### [TASK DETAILS]
Reproduce this listing in full.

### [MATERIAL PROVIDED]
────────

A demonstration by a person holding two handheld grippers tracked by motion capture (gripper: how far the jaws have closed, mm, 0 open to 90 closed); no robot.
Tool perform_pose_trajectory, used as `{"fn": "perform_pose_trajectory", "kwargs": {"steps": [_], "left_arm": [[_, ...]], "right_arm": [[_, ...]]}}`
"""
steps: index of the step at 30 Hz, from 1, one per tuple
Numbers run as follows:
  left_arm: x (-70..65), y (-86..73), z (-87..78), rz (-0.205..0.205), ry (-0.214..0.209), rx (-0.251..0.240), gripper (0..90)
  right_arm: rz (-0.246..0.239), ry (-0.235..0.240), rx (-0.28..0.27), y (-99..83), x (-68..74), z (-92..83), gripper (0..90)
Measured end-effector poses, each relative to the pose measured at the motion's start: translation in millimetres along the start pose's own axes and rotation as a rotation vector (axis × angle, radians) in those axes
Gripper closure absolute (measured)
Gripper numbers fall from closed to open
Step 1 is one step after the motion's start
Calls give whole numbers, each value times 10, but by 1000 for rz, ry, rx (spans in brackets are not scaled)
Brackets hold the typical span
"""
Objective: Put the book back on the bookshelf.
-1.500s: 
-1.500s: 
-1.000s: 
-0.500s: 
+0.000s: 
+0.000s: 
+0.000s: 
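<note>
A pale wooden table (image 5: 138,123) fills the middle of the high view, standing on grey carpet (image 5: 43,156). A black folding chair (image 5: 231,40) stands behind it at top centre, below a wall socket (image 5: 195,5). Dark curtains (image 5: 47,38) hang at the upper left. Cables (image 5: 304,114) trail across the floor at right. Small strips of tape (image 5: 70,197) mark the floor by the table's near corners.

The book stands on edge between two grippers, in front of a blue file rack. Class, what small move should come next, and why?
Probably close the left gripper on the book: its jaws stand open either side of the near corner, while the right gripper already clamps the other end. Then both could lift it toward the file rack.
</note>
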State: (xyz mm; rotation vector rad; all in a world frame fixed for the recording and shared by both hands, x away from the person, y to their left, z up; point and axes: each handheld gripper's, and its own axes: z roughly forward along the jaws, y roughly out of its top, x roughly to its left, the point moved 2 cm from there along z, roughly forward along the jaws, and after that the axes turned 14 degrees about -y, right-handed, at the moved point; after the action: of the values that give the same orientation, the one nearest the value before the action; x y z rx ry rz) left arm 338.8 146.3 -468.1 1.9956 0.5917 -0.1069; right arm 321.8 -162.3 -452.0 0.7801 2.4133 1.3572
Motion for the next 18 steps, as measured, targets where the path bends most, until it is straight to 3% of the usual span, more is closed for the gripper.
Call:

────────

### [TASK RESULT]
A demonstration by a person holding two handheld grippers tracked by motion capture (gripper: how far the jaws have closed, mm, 0 open to 90 closed); no robot.
Tool perform_pose_trajectory, used as `{"fn": "perform_pose_trajectory", "kwargs": {"steps": [_], "left_arm": [[_, ...]], "right_arm": [[_, ...]]}}`
"""
steps: index of the step at 30 Hz, from 1, one per tuple
Numbers run as follows:
  left_arm: x (-70..65), y (-86..73), z (-87..78), rz (-0.205..0.205), ry (-0.214..0.209), rx (-0.251..0.240), gripper (0..90)
  right_arm: rz (-0.246..0.239), ry (-0.235..0.240), rx (-0.28..0.27), y (-99..83), x (-68..74), z (-92..83), gripper (0..90)
Measured end-effector poses, each relative to the pose measured at the motion's start: translation in millimetres along the start pose's own axes and rotation as a rotation vector (axis × angle, radians) in those axes
Gripper closure absolute (measured)
Gripper numbers fall from closed to open
Step 1 is one step after the motion's start
Calls give whole numbers, each value times 10, but by 1000 for rz, ry, rx (spans in brackets are not scaled)
Brackets hold the typical span
"""
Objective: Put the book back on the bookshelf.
-1.500s: 
-1.500s: 
-1.000s: 
-0.500s: 
+0.000s: 
+0.000s: 
+0.000s: 
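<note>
A pale wooden table (image 5: 138,123) fills the middle of the high view, standing on grey carpet (image 5: 43,156). A black folding chair (image 5: 231,40) stands behind it at top centre, below a wall socket (image 5: 195,5). Dark curtains (image 5: 47,38) hang at the upper left. Cables (image 5: 304,114) trail across the floor at right. Small strips of tape (image 5: 70,197) mark the floor by the table's near corners.

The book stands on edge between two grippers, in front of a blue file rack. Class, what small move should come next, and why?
Probably close the left gripper on the book: its jaws stand open either side of the near corner, while the right gripper already clamps the other end. Then both could lift it toward the file rack.
</note>
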State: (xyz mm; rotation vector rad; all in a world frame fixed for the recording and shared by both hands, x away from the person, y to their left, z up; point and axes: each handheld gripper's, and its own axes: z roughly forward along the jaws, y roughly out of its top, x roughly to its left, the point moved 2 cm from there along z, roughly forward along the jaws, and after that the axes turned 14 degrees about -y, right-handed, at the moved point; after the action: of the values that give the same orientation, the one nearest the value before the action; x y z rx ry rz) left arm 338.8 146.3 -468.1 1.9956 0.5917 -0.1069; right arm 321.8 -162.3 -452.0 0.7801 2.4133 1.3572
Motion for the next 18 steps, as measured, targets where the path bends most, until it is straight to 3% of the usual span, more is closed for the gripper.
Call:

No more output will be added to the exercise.